## Problem statement
Send back all of the data, word for word.

== Data excerpt

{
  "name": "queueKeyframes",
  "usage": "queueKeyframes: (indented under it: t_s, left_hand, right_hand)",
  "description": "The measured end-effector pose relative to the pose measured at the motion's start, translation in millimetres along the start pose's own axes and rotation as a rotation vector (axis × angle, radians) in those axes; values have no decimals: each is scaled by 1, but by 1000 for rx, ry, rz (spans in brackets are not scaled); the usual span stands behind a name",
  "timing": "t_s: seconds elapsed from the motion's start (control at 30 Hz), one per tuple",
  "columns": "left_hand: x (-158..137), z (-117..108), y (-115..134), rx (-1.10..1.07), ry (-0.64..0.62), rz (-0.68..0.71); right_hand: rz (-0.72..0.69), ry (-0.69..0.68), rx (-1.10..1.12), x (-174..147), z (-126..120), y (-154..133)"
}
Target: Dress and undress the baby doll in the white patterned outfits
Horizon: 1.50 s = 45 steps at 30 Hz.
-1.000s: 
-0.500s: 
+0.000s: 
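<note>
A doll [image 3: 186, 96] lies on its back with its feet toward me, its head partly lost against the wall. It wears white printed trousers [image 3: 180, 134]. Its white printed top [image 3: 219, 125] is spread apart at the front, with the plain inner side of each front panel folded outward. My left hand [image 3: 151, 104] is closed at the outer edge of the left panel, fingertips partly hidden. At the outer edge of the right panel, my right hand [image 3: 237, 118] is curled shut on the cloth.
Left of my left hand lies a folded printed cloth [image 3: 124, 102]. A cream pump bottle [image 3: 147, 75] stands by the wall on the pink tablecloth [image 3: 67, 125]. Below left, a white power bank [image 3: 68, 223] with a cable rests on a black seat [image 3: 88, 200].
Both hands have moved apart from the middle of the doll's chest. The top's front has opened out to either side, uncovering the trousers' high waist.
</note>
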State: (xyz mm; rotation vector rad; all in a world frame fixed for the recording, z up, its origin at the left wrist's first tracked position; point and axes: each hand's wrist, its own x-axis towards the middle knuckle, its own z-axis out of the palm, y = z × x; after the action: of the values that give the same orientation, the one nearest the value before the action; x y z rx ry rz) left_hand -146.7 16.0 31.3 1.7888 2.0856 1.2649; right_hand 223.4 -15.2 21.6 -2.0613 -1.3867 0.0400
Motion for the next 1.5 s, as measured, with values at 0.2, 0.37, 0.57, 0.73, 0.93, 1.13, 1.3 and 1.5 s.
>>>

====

## The answer
{
  "name": "queueKeyframes",
  "usage": "queueKeyframes: (indented under it: t_s, left_hand, right_hand)",
  "description": "The measured end-effector pose relative to the pose measured at the motion's start, translation in millimetres along the start pose's own axes and rotation as a rotation vector (axis × angle, radians) in those axes; values have no decimals: each is scaled by 1, but by 1000 for rx, ry, rz (spans in brackets are not scaled); the usual span stands behind a name",
  "timing": "t_s: seconds elapsed from the motion's start (control at 30 Hz), one per tuple",
  "columns": "left_hand: x (-158..137), z (-117..108), y (-115..134), rx (-1.10..1.07), ry (-0.64..0.62), rz (-0.68..0.71); right_hand: rz (-0.72..0.69), ry (-0.69..0.68), rx (-1.10..1.12), x (-174..147), z (-126..120), y (-154..133)"
}
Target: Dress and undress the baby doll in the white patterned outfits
Horizon: 1.50 s = 45 steps at 30 Hz.
-1.000s: 
-0.500s: 
+0.000s: 
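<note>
A doll [image 3: 186, 96] lies on its back with its feet toward me, its head partly lost against the wall. It wears white printed trousers [image 3: 180, 134]. Its white printed top [image 3: 219, 125] is spread apart at the front, with the plain inner side of each front panel folded outward. My left hand [image 3: 151, 104] is closed at the outer edge of the left panel, fingertips partly hidden. At the outer edge of the right panel, my right hand [image 3: 237, 118] is curled shut on the cloth.
Left of my left hand lies a folded printed cloth [image 3: 124, 102]. A cream pump bottle [image 3: 147, 75] stands by the wall on the pink tablecloth [image 3: 67, 125]. Below left, a white power bank [image 3: 68, 223] with a cable rests on a black seat [image 3: 88, 200].
Both hands have moved apart from the middle of the doll's chest. The top's front has opened out to either side, uncovering the trousers' high waist.
</note>
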State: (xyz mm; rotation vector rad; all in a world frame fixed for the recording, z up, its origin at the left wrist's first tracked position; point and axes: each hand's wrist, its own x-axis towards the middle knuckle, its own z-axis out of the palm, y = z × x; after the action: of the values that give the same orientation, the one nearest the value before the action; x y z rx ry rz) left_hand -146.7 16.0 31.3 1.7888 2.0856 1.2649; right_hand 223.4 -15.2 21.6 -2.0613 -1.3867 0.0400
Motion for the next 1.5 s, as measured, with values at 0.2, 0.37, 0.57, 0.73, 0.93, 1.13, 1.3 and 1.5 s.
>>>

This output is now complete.